2012年12月10日月曜日

生命保険の比重が大きい家計の金融資産と台頭する損保系生命保険

 私は、生命保険は掛け捨てのものしか加入しておらず、生命保険が金融資産であるという認識は全くありません。ポートフォリオに占める割合が高いのは、債券、株式などリスク商品ばかりですが、日々の価格の上げ下げに一喜一憂するという感覚は全くありません。それは定期的に購入する累投をメインの投資手段としているからでしょう。つまり、長期投資にウェイトを置いたものであり、少しばかり株価が上昇しようとも、利益確定という行為は一切せず、得られる配当金や債券の利子を如何に大きくするかにだけに注視しています。
 株式、債券、投資信託といったリスク商品とは反対にあるのが、元本を保証した銀行預金(ペイオフが実施された場合は除く)や、契約時に確定した給付金を保証した生命保険(変額保険などは除く)です。わが国の家計の金融資産に占める現金・預金の割合が高いことは広く知られています。一方で、年金準備金を含めた保険の占める割合も高いことにも特徴があるといえます。日本銀行発表の資金循環統計における保険・年金準備金とは、積立型生命保険、積立型損害保険、企業年金、個人年金が該当します。私に限った場合、この項目の積み立て額はかなり低い水準であるといえ、標準的な家計とはかけ離れたポートフォリオで金融資産を運用していることが分かりました。日本銀行によれば、2012年6月末時点で、金融資産に占める保険・年金準備金は28.0%にも上っており、やはり、このうち企業年金の割合が高いとは思われるものの、生命保険のセールスの姿勢から考えて、生命保険の残高もある程度の水準に達していることが伺えます。

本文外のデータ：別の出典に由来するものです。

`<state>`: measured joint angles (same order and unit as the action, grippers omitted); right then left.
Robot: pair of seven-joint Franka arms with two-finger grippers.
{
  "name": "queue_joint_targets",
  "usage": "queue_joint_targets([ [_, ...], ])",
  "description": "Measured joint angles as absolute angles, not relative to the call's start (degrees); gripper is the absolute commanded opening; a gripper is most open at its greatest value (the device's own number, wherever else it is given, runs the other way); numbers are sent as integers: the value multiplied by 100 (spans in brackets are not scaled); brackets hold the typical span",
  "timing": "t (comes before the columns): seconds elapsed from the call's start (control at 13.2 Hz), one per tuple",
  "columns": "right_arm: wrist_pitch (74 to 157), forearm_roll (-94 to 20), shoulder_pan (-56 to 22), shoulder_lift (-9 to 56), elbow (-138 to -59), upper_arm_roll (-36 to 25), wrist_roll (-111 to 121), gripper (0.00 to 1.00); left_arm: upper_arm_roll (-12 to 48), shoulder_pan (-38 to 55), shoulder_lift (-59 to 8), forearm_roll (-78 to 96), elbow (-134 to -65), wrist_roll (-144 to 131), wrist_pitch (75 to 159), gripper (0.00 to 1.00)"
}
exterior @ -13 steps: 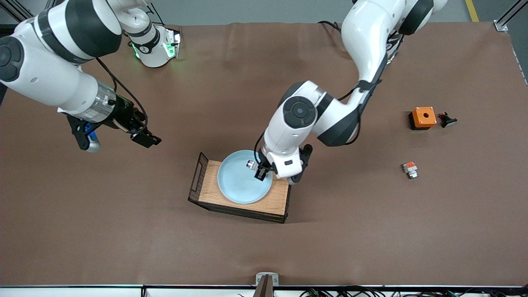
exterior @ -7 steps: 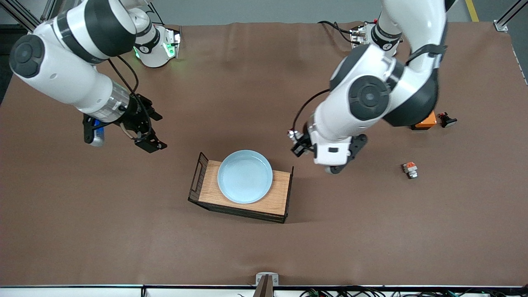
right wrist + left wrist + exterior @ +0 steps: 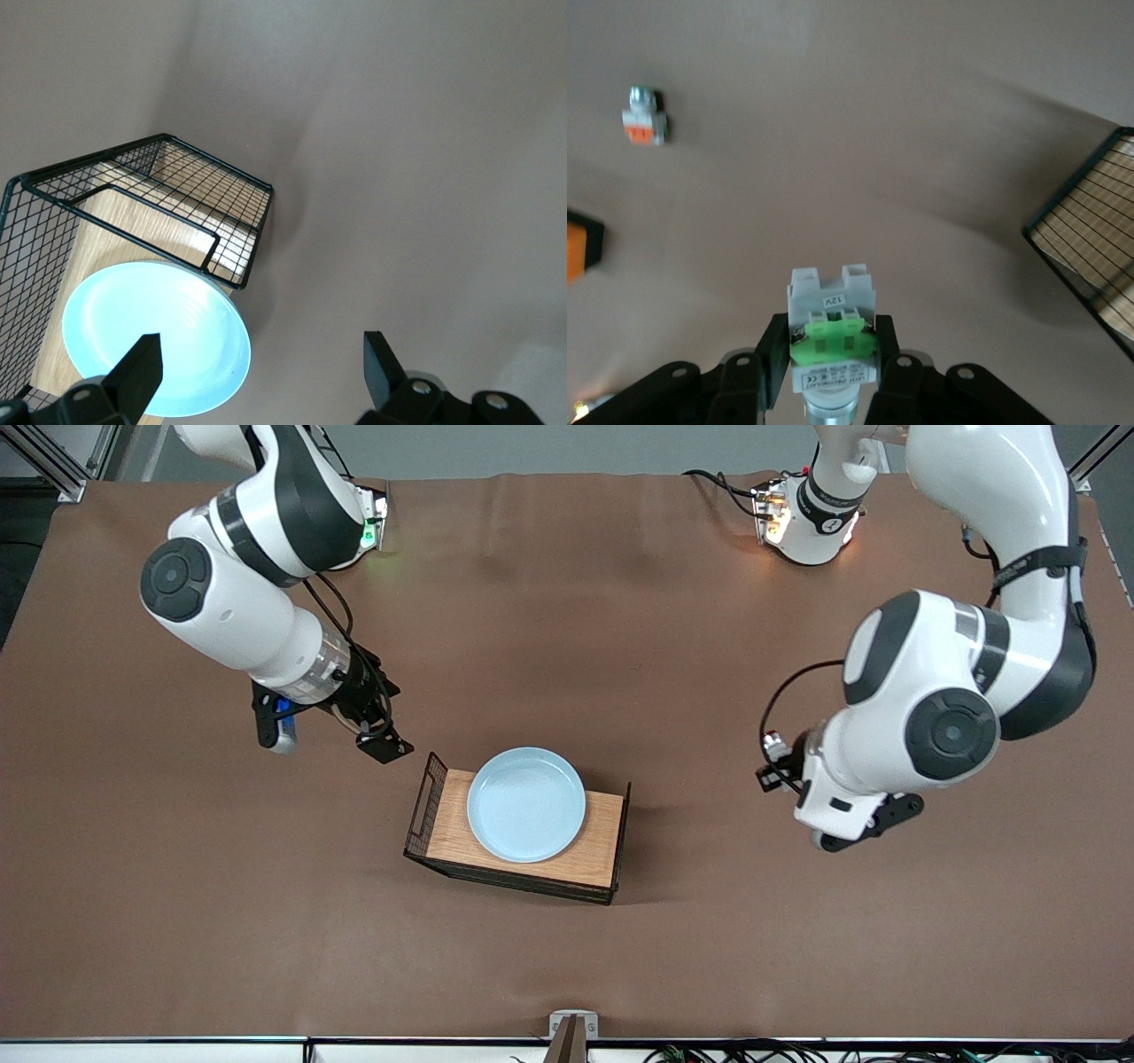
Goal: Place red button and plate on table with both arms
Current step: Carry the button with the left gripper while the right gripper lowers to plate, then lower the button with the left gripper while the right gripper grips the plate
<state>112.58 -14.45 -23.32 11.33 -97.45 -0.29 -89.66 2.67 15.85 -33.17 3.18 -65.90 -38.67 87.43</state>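
We take the wooden tray (image 3: pixel 523 841) as our landmark and work down in size. Under everything we see the table (image 3: pixel 567 957), covered in plain brown cloth. The left arm (image 3: pixel 957 717) reaches in from its base and bends over the cloth toward the left arm's end of the table from the tray. The right arm (image 3: pixel 239 602) comes from its own base and hangs over the cloth toward the right arm's end of the table from the tray.

The tray itself, with black wire ends, sits on the cloth. On it rests the plate (image 3: pixel 526 804), pale blue and round, flat on the wood and nearer to the wire end on the right arm's side.

The right gripper (image 3: pixel 383 737) is in the air over bare cloth just off that wire end of the tray; we see its fingers (image 3: pixel 142 363) spread wide with nothing between them, and the right wrist view looks down on the plate and the wire mesh.

The left gripper (image 3: pixel 772 766) is in the air over bare cloth, well apart from the tray. Its fingers are pinching the red button (image 3: pixel 832 332) by the sides of the green block, white housing pointing outward.

In the left wrist view we also see a similar switch piece with an orange block (image 3: pixel 643 117) lying on the cloth, and an orange box (image 3: pixel 582 250) at the edge of that view.
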Motion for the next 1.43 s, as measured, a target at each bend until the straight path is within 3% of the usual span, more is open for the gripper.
queue_joint_targets([
  [0.15, 11361, -1445, -2492, 1251, -9748, -26, -8966, 100, 269, 1305, -2933, 315, -7584, -3188, 9643, 0],
  [0.38, 11655, -1445, -2863, 1547, -9754, -22, -9002, 100, 270, 1015, -2158, 314, -9604, -2453, 11263, 0],
  [0.53, 11840, -1445, -2944, 1713, -9753, -22, -9014, 100, 271, 906, -1909, 314, -10458, -2082, 11807, 0],
  [1.06, 12497, -1445, -3123, 2224, -9727, -23, -9013, 100, 271, 579, -1923, 719, -10966, -898, 12209, 0],
  [1.36, 12939, -1441, -3468, 2686, -9669, -26, -9010, 100, 271, 483, -2385, 721, -10994, -473, 12715, 0],
  [1.43, 12980, -1440, -3505, 2751, -9649, -27, -9010, 96, 271, 476, -2520, 721, -10993, -423, 12858, 0],
])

 リーマン・ショック以降、株式や投資信託を持っていた人々はかなりの損失を出していることが予想されます。しかし、金融資産に占める割合は、株式・出資金が6.0%、投資信託が3.8%といずれも低い水準にとどまっています。結果、リスク商品の下落の影響は限定的であることが推測されます。それで、調べたのが右図です。右図は、家計が保有する金融資産の項目別の伸び率を示しています。家計が株式、投資信託を売却した結果、株式や投資信託の残高が大きく減少しているとも捉えることができますが、株価や投資信託の基準価格の下落などにより投資金額そのものが目減りしたと考える方が自然でしょう。一方で、保険・年金準備金は2010年は減少したものの、それ以降は着実に増加していることが図から読み取ることができます。意外だったのが、債券の保有残高です。国による国債の発行残高の増加と、金融機関による販売促進の努力もあってか、2010年9月以降、対前年比でプラスの伸びを続けています。

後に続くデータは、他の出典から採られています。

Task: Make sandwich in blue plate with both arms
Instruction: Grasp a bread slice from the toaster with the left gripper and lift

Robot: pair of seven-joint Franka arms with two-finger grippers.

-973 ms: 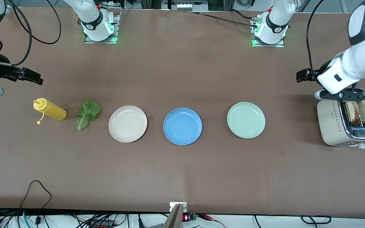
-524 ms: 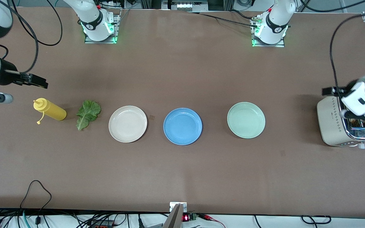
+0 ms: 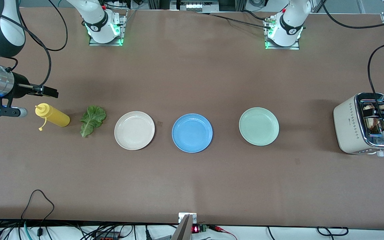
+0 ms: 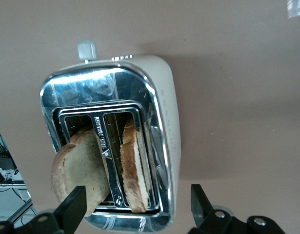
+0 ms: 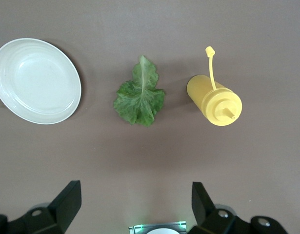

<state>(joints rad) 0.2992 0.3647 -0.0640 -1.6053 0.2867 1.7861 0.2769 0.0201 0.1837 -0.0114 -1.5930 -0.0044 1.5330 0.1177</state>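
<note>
Blue plate: we see the blue plate (image 3: 192, 133) bare on the brown table (image 3: 192, 186), in the middle of the row of three plates.
Neighbouring plates: the cream-white plate (image 3: 134, 130) lies beside it toward the right arm's end, and the mint-green plate (image 3: 259, 126) beside it toward the left arm's end; neither touches it.
Bread: we find two bread slices (image 4: 135, 165) standing in the slots of the toaster (image 3: 352, 128) at the left arm's end of the table. One sits upright in its slot; the other slice (image 4: 79, 168) leans out past the chrome rim.
Lettuce: the lettuce leaf (image 3: 92, 120) lies flat on the table between the cream-white plate and the yellow squeeze bottle (image 3: 53, 115), touching neither.
Bottle: it lies on its side at the right arm's end, its cap strap trailing loose.
Left gripper: the left gripper (image 4: 137, 209) hangs over the toaster's slots with its fingers spread wide and nothing between them; one finger (image 4: 74, 204) sits in front of the leaning slice in the wrist view, and we cannot tell whether it touches it.
Right gripper: the right gripper (image 5: 135, 202) hovers above the table close to the bottle and the lettuce, its fingers apart and empty.
</note>
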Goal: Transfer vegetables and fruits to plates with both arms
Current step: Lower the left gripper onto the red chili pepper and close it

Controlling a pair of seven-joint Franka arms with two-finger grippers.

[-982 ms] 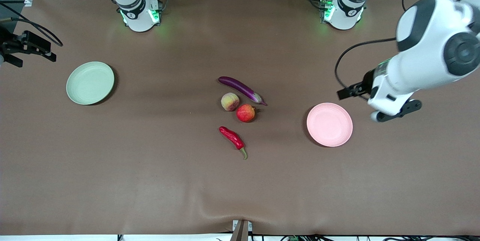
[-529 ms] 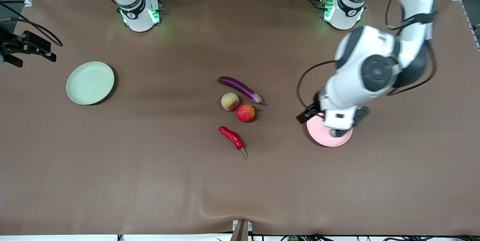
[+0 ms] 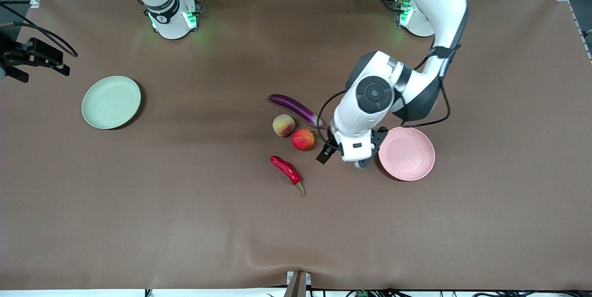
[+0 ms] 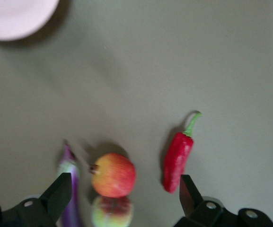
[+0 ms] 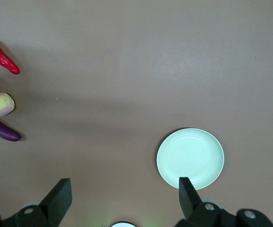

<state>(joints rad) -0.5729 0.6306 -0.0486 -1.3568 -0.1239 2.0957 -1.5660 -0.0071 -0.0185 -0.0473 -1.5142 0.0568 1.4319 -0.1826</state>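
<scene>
My right hand [image 5: 123, 196] hangs released, fingers wide and empty, over the worktop's edge at its own arm's end; this arm waits. The green plate [image 3: 111, 102] is empty and near that hand. All the produce is well apart from it, so a long reach is needed later. The eggplant [image 3: 296, 107], peach [image 3: 283, 125], apple [image 3: 303, 139] and chili [image 3: 286, 170] are bunched mid-worktop, none plated yet. My left hand [image 4: 125, 189] is also released and holds nothing. It hangs over the worktop between the apple and the empty pink plate [image 3: 407, 153], with the plate just beside it.

- **Crowding:** apple, peach and eggplant tip sit very close, touching or nearly. A finger coming down there could land on the peach or eggplant and shove them.
- **Round fruit:** an off-centre squeeze could squirt the apple out so it rolls.
- **Wrist and plate:** a swing could clip the pink plate and slide it.
- **Two arms:** if my right hand comes in to the same cluster, the arms could collide.
</scene>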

 こうした中で、生命保険の分野で損保系が台頭してきている旨の記事が、2012年12月3日付日本経済新聞朝刊に掲載されていましたので紹介します。業際規制の緩和で、損害保険会社が生命保険を販売しており、保険料等収入は、依然として低い水準にとどまっているものの、伸び率自体は堅調に推移し、シェアを着実に伸ばしていることが伺えます。業際を超えた競争は、その便益を受ける家計にとってメリットは大きく、この分野における規制緩和は成功したと考えてもいいでしょう。記事の題目は『逆風下の生保、近く変動進む。損保系が台頭、東京海上、朝日を逆転』です。以下引用文。

 『株安・超低金利による運用難という逆風が吹くなかで、生命保険業界の地殻変動が進んでいる。思い切った販売網の再構築や海外進出など明確な成長戦略を掲げる生保の業績が改善し、身をかがめる生保との成長力に格差がつき始めた。
 業際規制の緩和を受けて、損害保険会社が生保事業に参入したのは1996年10月。それから16年、損保系生保は主要生保の一角を占め、本業の損保事業を上回る収益力を持つまでに成長した。
 規制緩和後の地殻変動を象徴する存在が、東京海上日動あんしん生命保険だ。同社の保険料等収入は、かつての大手5社の一つで、グループ会社が統合を模索した朝日生命保険を上回った』
 金融行政における行き過ぎた規制緩和は、欧米金融機関の業績低迷から学ぶことができます。かつて、日本でも金融危機が叫ばれている時期には、生命保険会社が倒産する事態に陥り、銀行、証券などもかなりの打撃を受けました。リーマン・ショック後は、日本の金融行政が過去の教訓を生かしたせいなのか、欧米の金融機関が業績や格付けを下げているのを尻目に、日本の金融機関の国際的なプレゼンスは上昇しています。欧米の独壇場であった貿易金融などの分野へも、日本の銀行は積極的に進出しています。同様に、生保の分野でも、海外進出などを積極的に進めた生保が業績を伸ばしています。野村證券など大手証券会社はやや苦戦を強いられている感は否めませんが、銀行、そしてこの生保が海外での台頭しているという事実は歓迎するべきことでしょう。